I can't really condone this kind of behavior — think of the poor clerks who have to look everywhere to find and restore the bibles to their little ghetto — but it is funny. It's also godless Canada, so maybe nobody noticed for a few weeks or months. Maybe nobody cared.


Here's the other side of the story.


...For the record, this blog receives an average of 57 000 page views per day. This posting alone received about 150 comments from readers, ranging from acclaim to irritation. The one comment that stood out, the "other side of the story," was a comment from a girl who actually works at that Indigo:

I work in that bookstore and I was the one who came upon those shelves just after it happened. I blogged about it and one of my readers just sent me the link to this site. My manager wasn't really impressed and although the scavenger hunt was fun, it ate up a lot of our time on a busy Saturday afternoon.

To the culprits: By the time I reached the shelves, the copy of "Letter to a Christian Nation" was gone. They were just empty, so your prank looked more like the work of fundamentalists. Not sure it accomplished your goal.

Posted by: tall penguin | May 20, 2008 12:13 PM

While it was a bit of an inconvenience to undo the havoc we'd wrought, she was clearly amused enough to post about it on her own blog, Tall Penguin:

Sunday, May 18, 2008

Spreadin' the Word...

In my bookstore job, I walk the floor for hours, helping customers find books. As I walk through my department I tidy up the shelves and clean up the messes the dear customers leave behind. As I was walking through the Religion department late yesterday afternoon, I noticed that two whole shelves of Bibles were missing. I immediately called my manager to see if perhaps they'd been moved or someone was working on this; unlikely considering it was a Saturday and we do nothing but sell on a Saturday. He said that it seemed likely they were stolen.

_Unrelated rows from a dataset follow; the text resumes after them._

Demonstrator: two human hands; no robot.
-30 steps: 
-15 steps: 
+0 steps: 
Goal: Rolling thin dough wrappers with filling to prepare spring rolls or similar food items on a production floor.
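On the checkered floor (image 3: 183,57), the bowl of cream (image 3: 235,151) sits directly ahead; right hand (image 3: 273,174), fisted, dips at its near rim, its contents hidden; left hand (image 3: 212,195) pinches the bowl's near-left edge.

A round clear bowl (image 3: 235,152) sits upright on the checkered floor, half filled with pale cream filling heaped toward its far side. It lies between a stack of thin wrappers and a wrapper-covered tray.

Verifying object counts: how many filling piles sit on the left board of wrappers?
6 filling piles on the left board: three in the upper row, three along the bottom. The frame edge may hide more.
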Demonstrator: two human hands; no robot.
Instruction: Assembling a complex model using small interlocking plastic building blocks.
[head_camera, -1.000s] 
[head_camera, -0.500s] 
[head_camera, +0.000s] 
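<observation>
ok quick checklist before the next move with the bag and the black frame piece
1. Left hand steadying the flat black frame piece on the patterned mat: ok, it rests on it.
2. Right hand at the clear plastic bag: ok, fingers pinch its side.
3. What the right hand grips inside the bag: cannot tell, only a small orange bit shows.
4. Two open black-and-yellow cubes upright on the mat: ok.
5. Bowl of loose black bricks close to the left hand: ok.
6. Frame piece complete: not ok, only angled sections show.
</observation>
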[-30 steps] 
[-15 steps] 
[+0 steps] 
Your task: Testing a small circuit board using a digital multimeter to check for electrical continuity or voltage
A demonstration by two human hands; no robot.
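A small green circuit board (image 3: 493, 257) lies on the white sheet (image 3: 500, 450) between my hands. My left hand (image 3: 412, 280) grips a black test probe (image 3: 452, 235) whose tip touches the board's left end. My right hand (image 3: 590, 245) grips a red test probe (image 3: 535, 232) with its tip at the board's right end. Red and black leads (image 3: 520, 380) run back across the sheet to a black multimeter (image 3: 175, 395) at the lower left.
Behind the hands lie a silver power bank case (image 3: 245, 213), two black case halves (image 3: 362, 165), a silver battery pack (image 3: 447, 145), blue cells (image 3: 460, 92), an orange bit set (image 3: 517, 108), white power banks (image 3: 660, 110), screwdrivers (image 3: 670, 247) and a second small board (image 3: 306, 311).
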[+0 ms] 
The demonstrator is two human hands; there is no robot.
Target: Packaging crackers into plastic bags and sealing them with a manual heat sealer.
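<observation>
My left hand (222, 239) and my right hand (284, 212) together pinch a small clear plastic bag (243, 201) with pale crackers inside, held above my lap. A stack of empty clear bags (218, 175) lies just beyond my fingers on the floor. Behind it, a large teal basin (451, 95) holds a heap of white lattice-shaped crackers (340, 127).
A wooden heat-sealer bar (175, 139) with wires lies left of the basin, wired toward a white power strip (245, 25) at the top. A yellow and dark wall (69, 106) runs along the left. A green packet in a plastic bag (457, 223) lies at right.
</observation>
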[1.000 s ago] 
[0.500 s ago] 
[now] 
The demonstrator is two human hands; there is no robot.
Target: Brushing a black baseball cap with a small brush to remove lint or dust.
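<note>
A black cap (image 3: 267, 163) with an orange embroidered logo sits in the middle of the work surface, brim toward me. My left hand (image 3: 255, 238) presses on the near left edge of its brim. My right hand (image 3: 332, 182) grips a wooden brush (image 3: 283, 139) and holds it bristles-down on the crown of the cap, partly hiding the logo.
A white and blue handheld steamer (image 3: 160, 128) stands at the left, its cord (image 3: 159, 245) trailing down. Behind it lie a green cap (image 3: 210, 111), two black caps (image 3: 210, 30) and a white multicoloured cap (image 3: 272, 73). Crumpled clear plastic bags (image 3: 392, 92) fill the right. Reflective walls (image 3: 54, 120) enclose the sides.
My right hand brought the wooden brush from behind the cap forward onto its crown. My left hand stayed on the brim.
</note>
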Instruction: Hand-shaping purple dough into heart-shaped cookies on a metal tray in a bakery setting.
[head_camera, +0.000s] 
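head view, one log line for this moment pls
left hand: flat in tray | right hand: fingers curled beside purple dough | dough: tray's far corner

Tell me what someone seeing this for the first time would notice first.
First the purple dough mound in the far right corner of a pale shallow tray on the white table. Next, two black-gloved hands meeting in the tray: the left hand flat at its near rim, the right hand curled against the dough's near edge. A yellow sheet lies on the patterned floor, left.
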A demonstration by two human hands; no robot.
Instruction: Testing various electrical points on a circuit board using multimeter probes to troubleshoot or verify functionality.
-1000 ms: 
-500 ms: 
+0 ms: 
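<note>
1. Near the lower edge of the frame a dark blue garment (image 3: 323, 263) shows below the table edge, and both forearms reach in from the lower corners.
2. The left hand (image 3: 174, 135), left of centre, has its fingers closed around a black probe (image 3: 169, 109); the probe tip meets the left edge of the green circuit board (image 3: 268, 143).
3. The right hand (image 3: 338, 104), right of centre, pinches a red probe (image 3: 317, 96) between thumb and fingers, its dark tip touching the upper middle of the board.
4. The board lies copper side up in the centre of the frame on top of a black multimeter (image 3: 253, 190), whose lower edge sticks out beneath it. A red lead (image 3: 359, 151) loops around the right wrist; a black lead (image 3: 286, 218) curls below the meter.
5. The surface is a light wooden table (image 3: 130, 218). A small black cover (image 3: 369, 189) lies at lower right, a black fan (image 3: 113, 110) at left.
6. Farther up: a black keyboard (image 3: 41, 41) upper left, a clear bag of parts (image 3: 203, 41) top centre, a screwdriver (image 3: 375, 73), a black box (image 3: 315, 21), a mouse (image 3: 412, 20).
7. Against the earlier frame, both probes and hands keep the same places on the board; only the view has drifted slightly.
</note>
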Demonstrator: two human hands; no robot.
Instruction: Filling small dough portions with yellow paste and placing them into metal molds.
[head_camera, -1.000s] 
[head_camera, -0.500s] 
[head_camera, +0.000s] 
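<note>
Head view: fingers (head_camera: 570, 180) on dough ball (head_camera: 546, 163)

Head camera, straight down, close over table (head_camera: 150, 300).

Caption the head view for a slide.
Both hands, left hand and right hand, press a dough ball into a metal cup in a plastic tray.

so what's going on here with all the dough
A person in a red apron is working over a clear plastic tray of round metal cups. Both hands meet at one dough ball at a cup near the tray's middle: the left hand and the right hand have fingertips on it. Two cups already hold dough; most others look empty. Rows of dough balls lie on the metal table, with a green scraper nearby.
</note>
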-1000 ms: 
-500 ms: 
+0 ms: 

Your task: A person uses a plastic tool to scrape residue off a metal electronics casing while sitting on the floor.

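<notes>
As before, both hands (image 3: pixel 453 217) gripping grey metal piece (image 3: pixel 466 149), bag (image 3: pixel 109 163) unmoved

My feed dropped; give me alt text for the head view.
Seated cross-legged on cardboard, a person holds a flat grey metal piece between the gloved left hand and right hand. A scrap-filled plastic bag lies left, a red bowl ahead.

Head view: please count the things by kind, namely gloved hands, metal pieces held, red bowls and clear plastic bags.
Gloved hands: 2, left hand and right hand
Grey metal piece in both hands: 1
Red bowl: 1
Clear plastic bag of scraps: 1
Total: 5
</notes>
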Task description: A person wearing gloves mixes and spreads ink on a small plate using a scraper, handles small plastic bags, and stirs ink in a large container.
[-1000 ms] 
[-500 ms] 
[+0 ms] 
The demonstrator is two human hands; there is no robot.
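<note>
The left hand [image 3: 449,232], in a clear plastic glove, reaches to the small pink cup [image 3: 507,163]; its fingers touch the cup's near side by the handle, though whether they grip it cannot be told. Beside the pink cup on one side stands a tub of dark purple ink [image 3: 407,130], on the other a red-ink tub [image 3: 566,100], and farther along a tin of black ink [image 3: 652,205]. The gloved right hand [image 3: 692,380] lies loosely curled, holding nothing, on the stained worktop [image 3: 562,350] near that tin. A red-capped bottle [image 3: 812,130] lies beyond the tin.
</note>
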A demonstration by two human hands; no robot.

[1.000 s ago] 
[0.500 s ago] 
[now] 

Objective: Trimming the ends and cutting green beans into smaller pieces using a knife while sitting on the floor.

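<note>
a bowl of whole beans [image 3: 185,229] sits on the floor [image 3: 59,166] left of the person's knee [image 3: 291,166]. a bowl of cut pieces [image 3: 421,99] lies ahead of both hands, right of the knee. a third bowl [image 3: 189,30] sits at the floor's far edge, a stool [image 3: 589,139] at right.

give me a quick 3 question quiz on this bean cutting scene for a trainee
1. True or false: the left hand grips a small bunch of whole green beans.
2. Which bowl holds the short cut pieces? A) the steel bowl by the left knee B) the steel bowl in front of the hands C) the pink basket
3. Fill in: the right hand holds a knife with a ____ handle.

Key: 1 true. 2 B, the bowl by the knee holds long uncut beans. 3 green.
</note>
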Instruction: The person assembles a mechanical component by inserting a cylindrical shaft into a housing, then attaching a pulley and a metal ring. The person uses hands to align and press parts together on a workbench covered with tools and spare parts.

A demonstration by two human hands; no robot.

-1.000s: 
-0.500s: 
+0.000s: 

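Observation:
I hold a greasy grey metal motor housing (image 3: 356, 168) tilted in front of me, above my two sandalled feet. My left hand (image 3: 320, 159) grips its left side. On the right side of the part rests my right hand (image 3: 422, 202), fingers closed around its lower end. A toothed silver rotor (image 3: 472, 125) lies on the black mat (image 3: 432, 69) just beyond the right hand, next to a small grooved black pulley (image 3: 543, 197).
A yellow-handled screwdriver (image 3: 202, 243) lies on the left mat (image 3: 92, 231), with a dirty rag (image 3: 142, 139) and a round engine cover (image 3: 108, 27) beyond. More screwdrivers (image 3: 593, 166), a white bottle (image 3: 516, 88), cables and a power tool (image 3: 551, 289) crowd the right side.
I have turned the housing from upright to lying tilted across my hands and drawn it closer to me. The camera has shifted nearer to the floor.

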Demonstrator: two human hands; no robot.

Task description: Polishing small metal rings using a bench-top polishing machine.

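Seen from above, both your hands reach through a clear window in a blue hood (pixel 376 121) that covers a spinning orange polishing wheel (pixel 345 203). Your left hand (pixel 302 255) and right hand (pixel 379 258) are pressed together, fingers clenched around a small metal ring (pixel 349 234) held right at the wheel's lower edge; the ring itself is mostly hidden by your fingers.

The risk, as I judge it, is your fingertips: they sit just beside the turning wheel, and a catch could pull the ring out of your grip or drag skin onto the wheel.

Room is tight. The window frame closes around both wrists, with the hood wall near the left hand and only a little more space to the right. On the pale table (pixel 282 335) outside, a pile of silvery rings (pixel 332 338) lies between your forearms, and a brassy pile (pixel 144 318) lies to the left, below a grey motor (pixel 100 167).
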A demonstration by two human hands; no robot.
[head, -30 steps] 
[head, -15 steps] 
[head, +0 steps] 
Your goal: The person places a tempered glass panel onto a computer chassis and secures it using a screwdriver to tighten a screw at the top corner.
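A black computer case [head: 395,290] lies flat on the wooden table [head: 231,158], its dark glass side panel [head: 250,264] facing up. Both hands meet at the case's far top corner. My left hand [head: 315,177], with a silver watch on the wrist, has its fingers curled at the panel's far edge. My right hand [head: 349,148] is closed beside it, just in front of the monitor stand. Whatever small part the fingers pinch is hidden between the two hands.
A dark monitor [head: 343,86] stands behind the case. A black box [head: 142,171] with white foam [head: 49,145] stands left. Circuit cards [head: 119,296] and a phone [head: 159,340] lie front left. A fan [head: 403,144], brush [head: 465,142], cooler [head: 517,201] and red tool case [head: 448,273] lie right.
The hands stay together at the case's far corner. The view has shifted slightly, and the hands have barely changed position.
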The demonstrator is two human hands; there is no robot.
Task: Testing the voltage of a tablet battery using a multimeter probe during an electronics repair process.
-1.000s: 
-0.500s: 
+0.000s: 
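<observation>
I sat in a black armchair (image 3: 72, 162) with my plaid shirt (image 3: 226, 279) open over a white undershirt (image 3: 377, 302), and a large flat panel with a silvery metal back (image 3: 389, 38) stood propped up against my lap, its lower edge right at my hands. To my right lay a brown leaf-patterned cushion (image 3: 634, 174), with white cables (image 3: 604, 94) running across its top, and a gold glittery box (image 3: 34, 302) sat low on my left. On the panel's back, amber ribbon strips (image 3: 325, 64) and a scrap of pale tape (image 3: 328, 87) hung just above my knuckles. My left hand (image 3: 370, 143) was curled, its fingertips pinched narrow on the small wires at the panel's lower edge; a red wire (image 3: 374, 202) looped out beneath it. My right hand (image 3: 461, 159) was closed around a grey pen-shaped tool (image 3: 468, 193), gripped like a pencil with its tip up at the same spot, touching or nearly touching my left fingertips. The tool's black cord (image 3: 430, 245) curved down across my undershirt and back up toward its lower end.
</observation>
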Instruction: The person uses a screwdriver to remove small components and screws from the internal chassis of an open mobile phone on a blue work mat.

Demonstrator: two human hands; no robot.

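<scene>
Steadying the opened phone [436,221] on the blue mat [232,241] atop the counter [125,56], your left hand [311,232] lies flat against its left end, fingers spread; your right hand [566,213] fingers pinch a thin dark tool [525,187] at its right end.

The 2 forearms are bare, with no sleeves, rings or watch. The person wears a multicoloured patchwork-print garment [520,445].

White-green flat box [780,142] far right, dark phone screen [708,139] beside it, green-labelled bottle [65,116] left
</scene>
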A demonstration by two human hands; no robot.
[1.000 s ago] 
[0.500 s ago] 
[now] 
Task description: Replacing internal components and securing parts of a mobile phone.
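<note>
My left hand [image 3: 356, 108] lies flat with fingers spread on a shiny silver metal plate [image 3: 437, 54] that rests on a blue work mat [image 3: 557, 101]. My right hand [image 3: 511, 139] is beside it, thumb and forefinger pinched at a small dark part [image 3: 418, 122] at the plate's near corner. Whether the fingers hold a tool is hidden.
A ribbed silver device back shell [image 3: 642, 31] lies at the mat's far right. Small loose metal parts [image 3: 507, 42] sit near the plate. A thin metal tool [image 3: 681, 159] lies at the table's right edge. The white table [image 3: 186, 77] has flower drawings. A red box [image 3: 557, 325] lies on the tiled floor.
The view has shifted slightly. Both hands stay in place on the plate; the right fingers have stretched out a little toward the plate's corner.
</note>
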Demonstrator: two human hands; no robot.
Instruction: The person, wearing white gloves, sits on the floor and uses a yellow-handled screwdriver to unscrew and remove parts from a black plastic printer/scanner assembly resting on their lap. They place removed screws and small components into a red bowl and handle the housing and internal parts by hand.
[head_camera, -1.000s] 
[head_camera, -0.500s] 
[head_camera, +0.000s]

Loss Prevention was alerted and the three of us surveyed the empty shelves, wondering how someone could walk off with 40 bibles without our noticing. We each went back to our respective jobs, feeling a little dismayed that this theft had happened. And Bibles even. Granted, it is the most stolen book.

So, I'm walking through the Cooking department, and there on the shelf where the books on cocktails and alcoholic beverages are, are 3 Bibles. I smile. I tell loss prevention and the scavenger hunt begins. I put on my fundie thinking cap and set out to all the areas in the store that a Bible-thumper would think were in need of the Good Word. And sure enough, there they were. Bibles were found in Sexuality, Erotica, the Teen section, War and Sci Fi/Fantasy.

My manager was happy that we'd recovered the merchandise but was understandably a little peeved at someone's thinking that they were doing a good thing. Whether this was a fundie Christian or just someone out to play a little game, we'll never know. But it made for a very interesting night.


While she doesn't seem too upset about it, I think I might send an apology to her. She was clearly an innocent bystander, and I do feel a twinge of guilt for putting the peace and quiet of her afternoon shift in the crossfire.



....And that's all for now. I'd been thinking about starting a blog for a while (God knows I've definitely got the talent to put out something that people would enjoy reading when they should be doing something productive with their time). Being peripherally involved in a blogosphere maelstrom might be a good way to springboard into that.

All the best,
PR. [redacted]


As an afterthought, I'm kind of glad that Dr. Myers had the discretion not to post our names in his blog, or the photo with me and DK standing triumphantly in front of the vandalised bookshelf.